Archer’s skin crawled at the idea of being watched like that. Had the stalker seen them having sex in front of the fireplace? Fury on Marley’s behalf ripped through him. It was the worst possible invasion of privacy to have their lovemaking spied upon.

No way could he tell Marley about it. She would flip out. He knew from his survival-school training that women took sexual invasions of their privacy much more personally than men.

He was going to kill this asshole when he caught up with him. Slowly and painfully. He followed the tracks around the far side of the cabin, past Marley’s snow-covered car, in a circle around his truck and back into the woods.

He’d traveled no more than a quarter mile into the heavy stand of timber around the cabin before he lost the trail. A combination of rapidly shifting drifts of snow and pine needles carpeting the forest floor where there was no snow made the trail impossible to follow.
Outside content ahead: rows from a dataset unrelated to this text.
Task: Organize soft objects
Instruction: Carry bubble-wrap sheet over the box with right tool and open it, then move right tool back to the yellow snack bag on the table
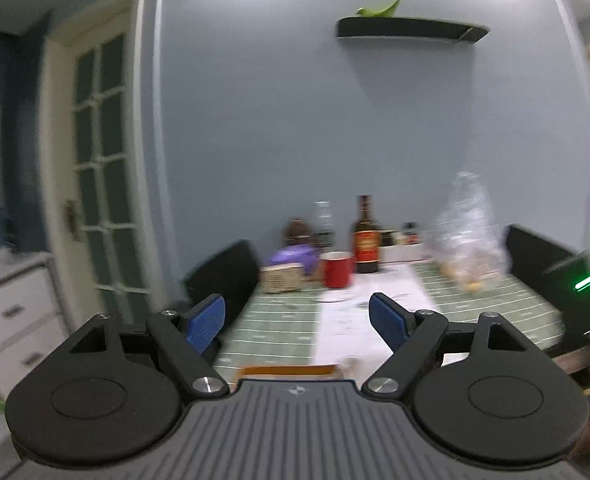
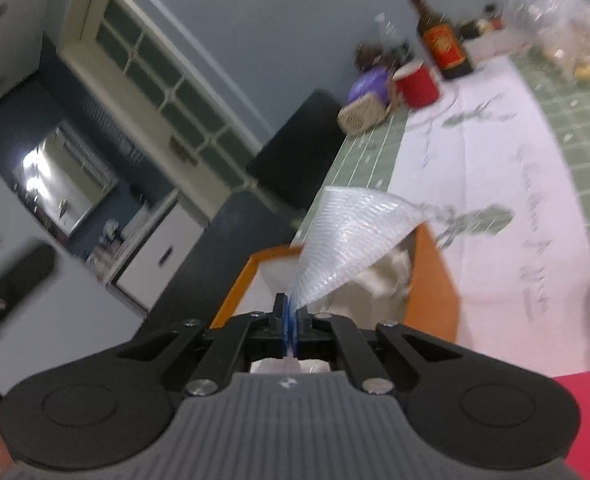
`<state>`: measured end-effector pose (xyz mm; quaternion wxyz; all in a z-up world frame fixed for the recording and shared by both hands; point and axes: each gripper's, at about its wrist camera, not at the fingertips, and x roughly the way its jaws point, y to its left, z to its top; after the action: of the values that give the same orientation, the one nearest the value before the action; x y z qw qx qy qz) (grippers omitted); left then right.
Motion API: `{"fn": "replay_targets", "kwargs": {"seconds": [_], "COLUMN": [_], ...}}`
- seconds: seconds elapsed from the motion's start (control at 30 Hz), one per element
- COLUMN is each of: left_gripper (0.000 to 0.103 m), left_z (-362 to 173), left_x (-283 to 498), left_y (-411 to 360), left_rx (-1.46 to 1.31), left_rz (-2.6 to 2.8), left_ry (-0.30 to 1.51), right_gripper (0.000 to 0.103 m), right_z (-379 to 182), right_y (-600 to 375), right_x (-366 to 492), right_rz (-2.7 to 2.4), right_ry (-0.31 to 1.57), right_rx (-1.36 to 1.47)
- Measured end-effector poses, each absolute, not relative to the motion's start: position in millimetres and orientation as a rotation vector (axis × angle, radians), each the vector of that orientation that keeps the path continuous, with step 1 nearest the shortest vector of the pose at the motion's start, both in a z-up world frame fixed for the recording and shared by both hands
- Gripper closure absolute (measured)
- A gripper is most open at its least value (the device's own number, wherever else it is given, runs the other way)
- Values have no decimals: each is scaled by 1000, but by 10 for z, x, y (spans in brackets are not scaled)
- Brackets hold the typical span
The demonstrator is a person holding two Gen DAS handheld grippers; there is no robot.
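You held a bubble wrap sheet (image 2: 351,240) by its corner, just above the orange box (image 2: 435,280). Something soft and white (image 2: 387,276) already sat inside the box. Your right hand-held gripper (image 2: 292,320) was squeezed tight on the wrap. Your left hand-held gripper (image 1: 297,320) was spread wide and held nothing. It pointed over the surface (image 1: 495,300) toward a red cup (image 1: 337,268) and a bottle (image 1: 366,236).

The wrap stuck out past the box's edge. If you let go too soon, it could flop onto the surface instead of inside. The pinch was only on a thin corner, so the wrap could slip out.
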<state>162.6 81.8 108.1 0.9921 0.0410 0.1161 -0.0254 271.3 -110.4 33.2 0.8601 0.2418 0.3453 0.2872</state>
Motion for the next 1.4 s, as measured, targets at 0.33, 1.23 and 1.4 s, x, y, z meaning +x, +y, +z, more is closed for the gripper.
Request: {"fn": "replay_targets", "kwargs": {"seconds": [0.33,1.23,1.4], "left_gripper": [7,7,7], "left_z": [1050,1066,1085], "left_x": [1618,1601,1586], "left_y": [768,708,692], "left_rx": [96,115,101], "left_rz": [-62,43,46], "left_ry": [234,229,225], "right_gripper": [103,3,3], "right_z": [128,643,845], "right_y": [-739,-748,-895], "right_x": [2703,2264,2078], "right_rz": [714,587,471], "right_ry": [842,603,485], "right_rx": [475,134,88]}}
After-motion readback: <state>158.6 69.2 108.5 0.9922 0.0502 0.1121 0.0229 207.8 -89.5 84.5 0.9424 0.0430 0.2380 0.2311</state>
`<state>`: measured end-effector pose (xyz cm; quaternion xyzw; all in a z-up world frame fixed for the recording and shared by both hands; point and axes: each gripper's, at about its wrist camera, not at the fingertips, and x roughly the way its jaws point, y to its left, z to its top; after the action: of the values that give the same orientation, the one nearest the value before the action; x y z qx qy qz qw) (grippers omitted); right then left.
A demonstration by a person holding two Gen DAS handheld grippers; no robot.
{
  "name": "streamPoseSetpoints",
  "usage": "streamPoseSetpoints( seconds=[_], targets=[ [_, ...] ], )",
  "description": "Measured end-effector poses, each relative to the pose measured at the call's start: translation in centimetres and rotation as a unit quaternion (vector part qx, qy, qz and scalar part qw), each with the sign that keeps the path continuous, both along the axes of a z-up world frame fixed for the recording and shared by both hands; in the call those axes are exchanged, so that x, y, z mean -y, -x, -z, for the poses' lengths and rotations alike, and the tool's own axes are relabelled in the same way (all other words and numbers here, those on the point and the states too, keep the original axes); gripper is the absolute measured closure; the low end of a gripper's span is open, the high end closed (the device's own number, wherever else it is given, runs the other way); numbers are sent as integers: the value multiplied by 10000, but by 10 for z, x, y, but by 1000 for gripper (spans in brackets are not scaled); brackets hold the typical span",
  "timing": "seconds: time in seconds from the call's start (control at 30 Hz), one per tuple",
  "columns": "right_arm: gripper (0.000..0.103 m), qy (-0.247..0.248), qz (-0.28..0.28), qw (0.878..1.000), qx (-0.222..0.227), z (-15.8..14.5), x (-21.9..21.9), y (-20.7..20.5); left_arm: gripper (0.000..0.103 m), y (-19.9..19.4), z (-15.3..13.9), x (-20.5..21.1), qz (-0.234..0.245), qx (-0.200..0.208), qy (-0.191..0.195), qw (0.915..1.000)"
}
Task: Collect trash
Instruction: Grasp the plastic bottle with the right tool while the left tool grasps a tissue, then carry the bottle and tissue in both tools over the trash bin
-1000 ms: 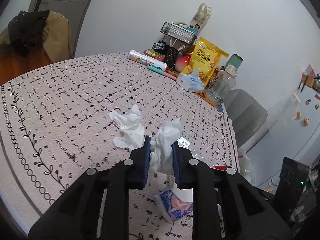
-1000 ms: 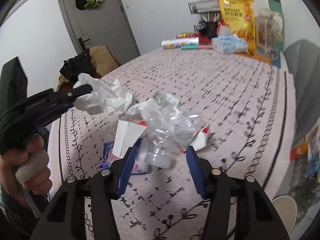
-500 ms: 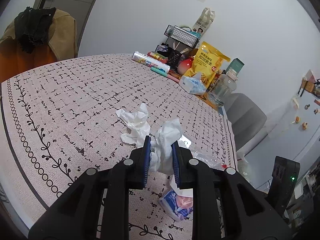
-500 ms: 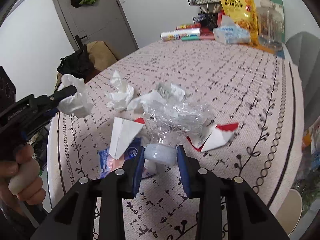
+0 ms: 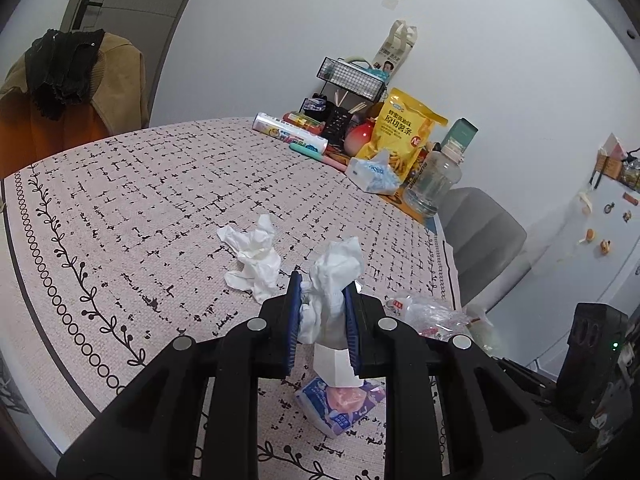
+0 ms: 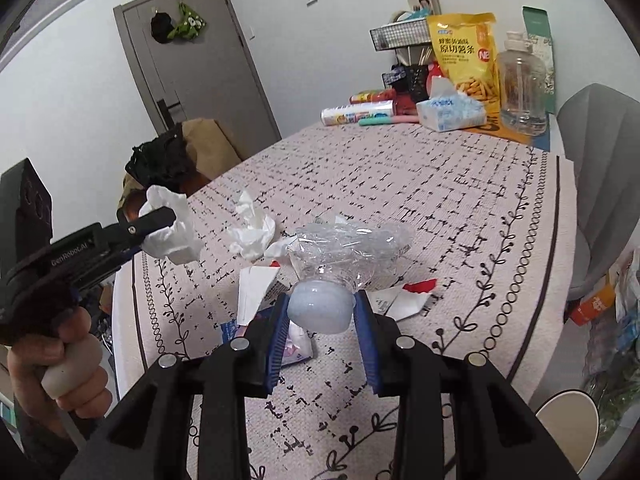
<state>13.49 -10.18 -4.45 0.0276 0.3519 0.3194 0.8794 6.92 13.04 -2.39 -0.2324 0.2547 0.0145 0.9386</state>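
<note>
Bottle point(image 6: 348, 252), crushed clear plastic, sat clamped at its white cap point(image 6: 320, 306) between the pads of the right gripper point(image 6: 322, 332), whose jaws had just been closing onto it; body projected forward, clear of the table point(image 6: 460, 200). Left gripper point(image 5: 322, 312) was nearly closed on a crumpled tissue point(image 5: 332, 280), pinched mid-wad. Second tissue point(image 5: 252, 258), a torn carton point(image 6: 256, 286) and a tissue pack point(image 5: 340, 400) lay on the cloth near the front edge. Judgement: bottle is light, springy and slippery; the rigid cap is the sound hold, as thin walls would buckle. Tissue is soft and weightless; any pinch serves.
</note>
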Motion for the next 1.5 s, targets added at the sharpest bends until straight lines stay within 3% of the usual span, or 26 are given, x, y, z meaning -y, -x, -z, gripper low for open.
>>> streamPoseSetpoints(
  seconds=[0.33,0.73,1.17,1.5],
  targets=[
    [71,-269,268,9992,146,-9,37,5,83,-12,-10,39,316,22,-222,9993],
    [71,-465,939,9942,249,-11,111,6,84,-33,-31,100,812,172,-507,9953],
    [71,-502,1758,9830,147,13,199,17,84,-58,-29,187,1614,141,-662,9846],
    [70,-634,2211,9732,-16,38,258,20,84,-81,-19,264,2239,-21,-808,9713]
  ],
)
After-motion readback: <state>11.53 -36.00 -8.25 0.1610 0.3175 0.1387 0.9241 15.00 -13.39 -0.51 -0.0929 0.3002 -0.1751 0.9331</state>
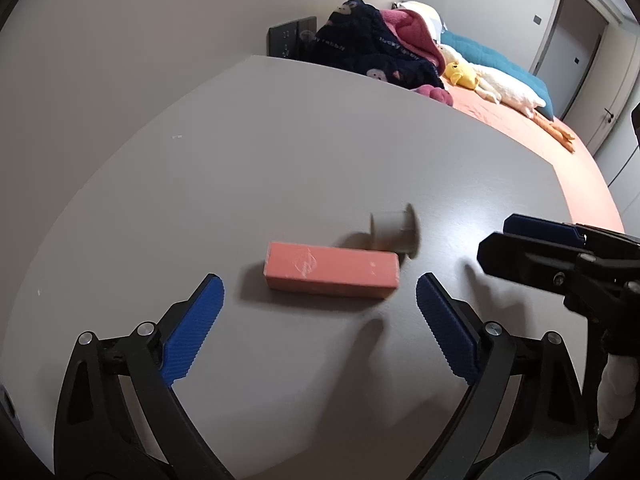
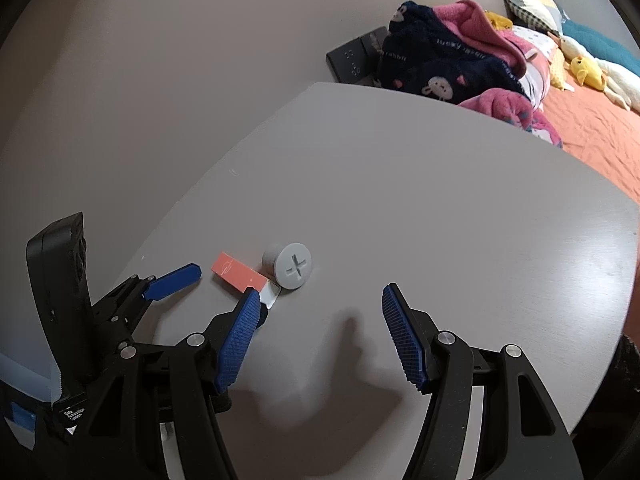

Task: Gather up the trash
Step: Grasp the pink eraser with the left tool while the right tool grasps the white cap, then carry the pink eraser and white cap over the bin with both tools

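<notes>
Left wrist view: grey matte table [image 1: 280, 152] fills most of the frame, its far edge curving from upper centre down to the right. Bare surface all round the left gripper [image 1: 320, 292], whose jaws stand spread wide with nothing between the ribbed blue pads. Salmon-pink cardboard box [image 1: 332, 270], long and rectangular, lies flat at centre frame just ahead of the fingertips, not touched. Behind it, touching or nearly so, a grey plastic spool-shaped plug [image 1: 394, 232], blurred. Right gripper [image 1: 496, 244] enters from the right edge, side-on, apart from both items. Beyond the table edge: orange bed sheet [image 1: 520, 136], plush duck [image 1: 500, 88], dark fleece blanket [image 1: 372, 52].

Right wrist view: right gripper [image 2: 320, 296] released, jaws apart and empty, over bare table [image 2: 440, 208] at lower centre. Table edge runs along the upper right. Box [image 2: 236, 274] sits at left centre, its white end flap open beside the left fingertip [image 2: 250, 300]. Plug [image 2: 294, 266], round with a cross slot in its face, lies just right of the box. Left gripper [image 2: 176, 278] at left, near the box.
</notes>
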Demonstrator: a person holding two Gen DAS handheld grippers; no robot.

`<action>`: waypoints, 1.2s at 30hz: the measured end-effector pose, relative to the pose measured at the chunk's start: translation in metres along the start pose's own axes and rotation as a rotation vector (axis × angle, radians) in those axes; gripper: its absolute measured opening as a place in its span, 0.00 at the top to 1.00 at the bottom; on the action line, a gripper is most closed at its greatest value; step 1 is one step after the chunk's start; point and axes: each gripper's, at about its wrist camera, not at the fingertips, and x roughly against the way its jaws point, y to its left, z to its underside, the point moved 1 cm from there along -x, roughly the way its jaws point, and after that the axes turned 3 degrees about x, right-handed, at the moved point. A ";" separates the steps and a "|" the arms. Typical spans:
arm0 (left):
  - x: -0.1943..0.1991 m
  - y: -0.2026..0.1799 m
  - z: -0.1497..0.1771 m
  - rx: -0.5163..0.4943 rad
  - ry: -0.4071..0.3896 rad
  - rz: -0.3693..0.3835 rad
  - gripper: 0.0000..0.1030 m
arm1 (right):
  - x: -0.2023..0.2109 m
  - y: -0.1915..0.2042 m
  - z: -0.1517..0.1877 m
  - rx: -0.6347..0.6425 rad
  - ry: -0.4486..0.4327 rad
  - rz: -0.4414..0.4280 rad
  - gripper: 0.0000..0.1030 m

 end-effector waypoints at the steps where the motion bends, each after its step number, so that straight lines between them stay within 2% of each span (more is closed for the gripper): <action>1: -0.001 0.001 -0.001 -0.005 -0.003 0.007 0.09 | -0.002 0.001 -0.001 -0.001 0.002 0.000 0.36; 5: -0.008 0.003 -0.005 -0.023 -0.003 0.003 0.12 | -0.011 0.003 -0.004 -0.007 0.011 -0.005 0.36; 11: -0.010 0.006 -0.007 -0.047 -0.026 -0.002 0.37 | -0.021 0.009 -0.007 0.000 0.021 -0.003 0.36; 19: 0.004 0.031 0.000 0.019 -0.044 -0.023 0.37 | -0.042 0.017 -0.012 0.013 0.032 0.007 0.36; 23: 0.012 0.039 0.001 0.038 -0.058 -0.036 0.37 | -0.050 0.019 -0.018 0.026 0.024 0.022 0.41; 25: 0.015 0.042 0.001 0.043 -0.062 -0.040 0.37 | -0.054 0.021 -0.021 0.035 0.021 0.030 0.47; 27: 0.017 0.043 0.001 0.046 -0.062 -0.042 0.37 | -0.058 0.022 -0.023 0.051 0.027 0.033 0.63; 36: 0.021 0.038 -0.001 0.046 -0.068 -0.040 0.37 | -0.050 0.014 -0.021 0.027 0.031 0.019 0.63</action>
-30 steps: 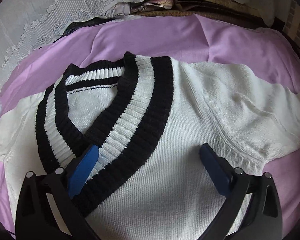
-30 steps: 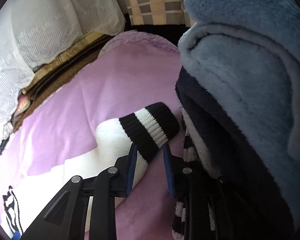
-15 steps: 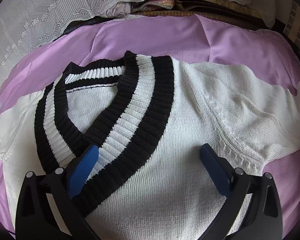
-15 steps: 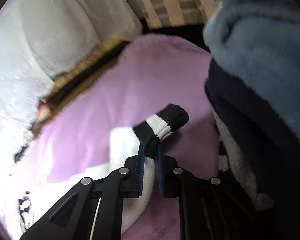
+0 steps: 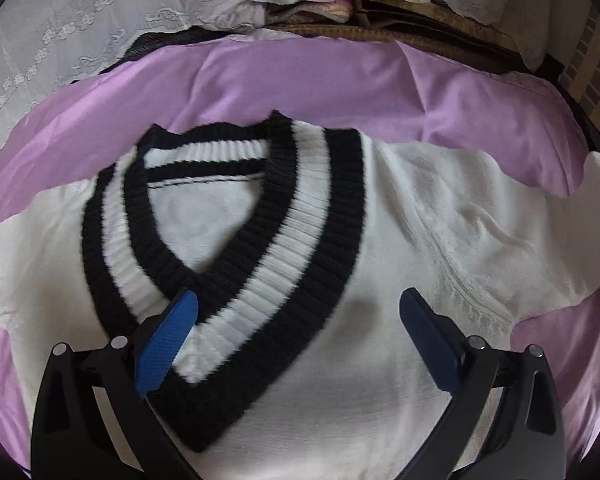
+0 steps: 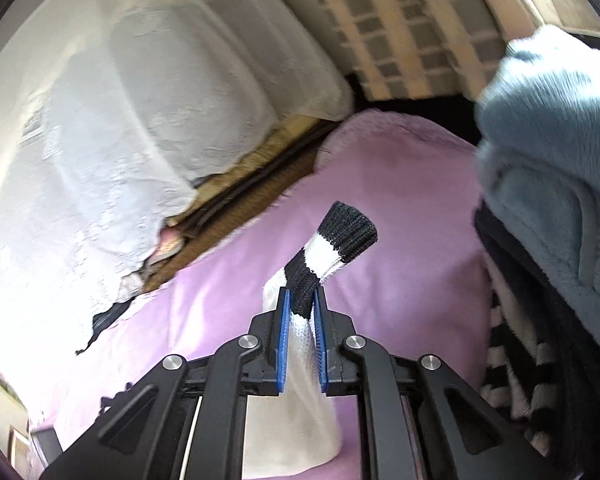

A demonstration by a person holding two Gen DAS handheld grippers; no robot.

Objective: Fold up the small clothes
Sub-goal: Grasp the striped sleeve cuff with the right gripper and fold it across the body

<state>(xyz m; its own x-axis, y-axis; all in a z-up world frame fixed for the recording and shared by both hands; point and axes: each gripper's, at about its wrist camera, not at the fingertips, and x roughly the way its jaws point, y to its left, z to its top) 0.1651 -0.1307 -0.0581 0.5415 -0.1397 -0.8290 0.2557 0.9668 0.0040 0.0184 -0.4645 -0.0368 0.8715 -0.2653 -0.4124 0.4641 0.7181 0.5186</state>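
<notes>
A white knitted sweater [image 5: 340,380] with a black-and-white striped V-neck collar [image 5: 300,240] lies flat on a purple sheet [image 5: 300,80]. My left gripper [image 5: 298,306] hovers open just above its chest, with nothing between the blue pads. In the right wrist view my right gripper [image 6: 301,304] is shut on the sweater's sleeve [image 6: 300,380] just below its black-and-white striped cuff [image 6: 340,236]. The sleeve is lifted off the purple sheet [image 6: 400,200], and the cuff sticks up past the fingertips.
White lace fabric [image 5: 100,20] and a brown woven mat [image 5: 420,28] border the sheet at the back. A pile of clothes, with a blue fleece [image 6: 548,140] on top and a striped garment [image 6: 512,360] below, sits to the right of the sleeve.
My right gripper closed on the sleeve by the cuff and raised it off the sheet, tilting upward. The left gripper stayed open and rose a little above the sweater.
</notes>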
If it had been bright daylight out and powdery gusts of crystalline snow not been blowing in his face and obscuring his vision, he might have been able to track the trail. But as it was, he had a pretty good idea where the stalker had headed, anyway. The trail had gone more or less in a straight line back toward the main road.

He was fairly sure the intruder must have had a vehicle, maybe a snowmobile, parked on the road and driven away. It was too cold out here for anyone to make camp and hang out in the woods for any period of time. At least not without extensive cold weather gear that would’ve been difficult to carry in through the deep snow and miserable to camp in for long.